A website http://www.ganpatimandal.com designed by engineering students and illustrated by a fine arts student, is offering households and mandals more web presence of the festivities.
Supported by OMCV, an IT company, the website reaches out to five lakh people on social media and has logged 45,000 likes. At least 5,000 households and mandals have registered with the website. “We have enquiries from London while one person from Bahrain has registered,” says Rahul Pawar, COO of OMCV.
“In just 20 days, we came up with this unique way of connecting people spiritually,” says 20-year-old Pradnyesh Molak, an engineering student with G H Raisoni College of Engineering.

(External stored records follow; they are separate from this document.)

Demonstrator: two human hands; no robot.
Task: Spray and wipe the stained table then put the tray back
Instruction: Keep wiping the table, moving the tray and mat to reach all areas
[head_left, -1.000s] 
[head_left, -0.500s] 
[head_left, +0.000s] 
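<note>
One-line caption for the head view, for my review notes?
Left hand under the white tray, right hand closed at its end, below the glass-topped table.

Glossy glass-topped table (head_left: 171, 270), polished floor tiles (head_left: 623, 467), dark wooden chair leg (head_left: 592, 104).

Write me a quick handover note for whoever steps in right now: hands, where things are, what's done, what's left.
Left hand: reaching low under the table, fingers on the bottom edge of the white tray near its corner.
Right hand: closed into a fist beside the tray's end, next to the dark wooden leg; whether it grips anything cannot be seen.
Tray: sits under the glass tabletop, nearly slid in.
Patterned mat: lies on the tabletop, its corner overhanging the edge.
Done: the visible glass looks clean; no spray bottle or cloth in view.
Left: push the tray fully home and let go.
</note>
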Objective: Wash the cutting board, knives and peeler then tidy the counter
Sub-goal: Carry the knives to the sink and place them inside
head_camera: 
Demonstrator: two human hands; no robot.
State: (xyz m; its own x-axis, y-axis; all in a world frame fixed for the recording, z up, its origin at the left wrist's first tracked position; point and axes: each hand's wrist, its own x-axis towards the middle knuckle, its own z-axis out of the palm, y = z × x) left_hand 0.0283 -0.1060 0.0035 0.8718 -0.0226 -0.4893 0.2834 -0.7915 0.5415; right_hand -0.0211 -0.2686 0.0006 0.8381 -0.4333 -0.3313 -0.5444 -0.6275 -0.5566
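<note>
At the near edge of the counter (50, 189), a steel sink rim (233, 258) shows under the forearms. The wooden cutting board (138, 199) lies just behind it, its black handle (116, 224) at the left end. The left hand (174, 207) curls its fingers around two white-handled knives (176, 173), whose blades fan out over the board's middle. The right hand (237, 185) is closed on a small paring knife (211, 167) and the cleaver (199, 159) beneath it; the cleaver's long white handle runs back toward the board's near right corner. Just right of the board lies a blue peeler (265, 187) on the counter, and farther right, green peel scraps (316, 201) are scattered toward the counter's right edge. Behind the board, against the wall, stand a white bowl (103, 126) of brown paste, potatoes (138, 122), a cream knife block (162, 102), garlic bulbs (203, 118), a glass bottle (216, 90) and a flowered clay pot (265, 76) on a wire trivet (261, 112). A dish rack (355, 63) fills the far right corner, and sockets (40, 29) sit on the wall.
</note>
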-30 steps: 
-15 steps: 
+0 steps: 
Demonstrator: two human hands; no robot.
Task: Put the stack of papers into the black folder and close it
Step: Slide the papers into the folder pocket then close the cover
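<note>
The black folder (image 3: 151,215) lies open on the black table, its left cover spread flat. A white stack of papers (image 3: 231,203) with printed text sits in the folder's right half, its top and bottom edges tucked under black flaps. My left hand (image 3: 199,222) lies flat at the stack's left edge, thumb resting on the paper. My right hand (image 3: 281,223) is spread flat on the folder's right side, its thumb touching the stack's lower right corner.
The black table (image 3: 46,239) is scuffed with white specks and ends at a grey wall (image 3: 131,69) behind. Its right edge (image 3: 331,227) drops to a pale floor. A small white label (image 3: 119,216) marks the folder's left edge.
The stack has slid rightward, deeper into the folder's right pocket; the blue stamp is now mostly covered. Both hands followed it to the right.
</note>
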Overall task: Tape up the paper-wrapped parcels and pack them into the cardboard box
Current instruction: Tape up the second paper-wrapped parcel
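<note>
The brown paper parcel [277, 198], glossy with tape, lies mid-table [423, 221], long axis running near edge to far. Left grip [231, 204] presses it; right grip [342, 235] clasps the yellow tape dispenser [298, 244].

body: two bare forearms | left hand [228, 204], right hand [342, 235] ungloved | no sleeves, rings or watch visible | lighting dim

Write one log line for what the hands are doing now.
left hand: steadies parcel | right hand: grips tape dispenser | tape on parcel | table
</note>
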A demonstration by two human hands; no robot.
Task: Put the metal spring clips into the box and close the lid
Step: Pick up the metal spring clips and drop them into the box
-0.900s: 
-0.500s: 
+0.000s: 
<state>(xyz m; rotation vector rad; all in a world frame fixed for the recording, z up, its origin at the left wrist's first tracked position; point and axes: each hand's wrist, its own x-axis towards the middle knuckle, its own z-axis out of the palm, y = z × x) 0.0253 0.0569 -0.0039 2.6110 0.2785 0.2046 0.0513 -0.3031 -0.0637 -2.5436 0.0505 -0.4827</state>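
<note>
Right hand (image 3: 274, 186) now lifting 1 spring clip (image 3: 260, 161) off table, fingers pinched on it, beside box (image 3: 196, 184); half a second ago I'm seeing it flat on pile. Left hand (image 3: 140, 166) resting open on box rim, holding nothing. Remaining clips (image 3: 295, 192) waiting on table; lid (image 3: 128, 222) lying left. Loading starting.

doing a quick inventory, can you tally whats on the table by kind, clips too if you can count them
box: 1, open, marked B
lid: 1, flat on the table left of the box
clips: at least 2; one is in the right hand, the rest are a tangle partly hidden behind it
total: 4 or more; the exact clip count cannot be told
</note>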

Molak and his friend Amol Shinde from the same college and Samruddhi Kadulkar, a fine arts student of Abhinav Arts College, had come up with the idea to connect people via the social media.
“There are so many people who cannot go to Mumbai to see Lalbaugcha Raja and Mumbai’s Raja-Ganesh Galli. By getting these mandals on our website, citizens can get a dekko of events and other celebrations. In Pune too, some famous Ganesh mandals have registered,” Molak said.
Actor Nana Patekar is featured on the website. Setting up a web page usually costs Rs 1,500. The students are offering households five pages for Rs 201, and to Ganesh mandals for Rs 1,001. To see to it that there is no unwanted content, a special advisory committee checks the website, the OMCV COO said.
Their teams are visiting households that have requested camerapersons and content writers to note festivities for the web page.
“We got several requests from Pimple Gurav in Pune and Wadala in Mumbai,” says Molak. A competition for Rate and Vote the best Ganpati has been organised. There are plans to book idols online next year.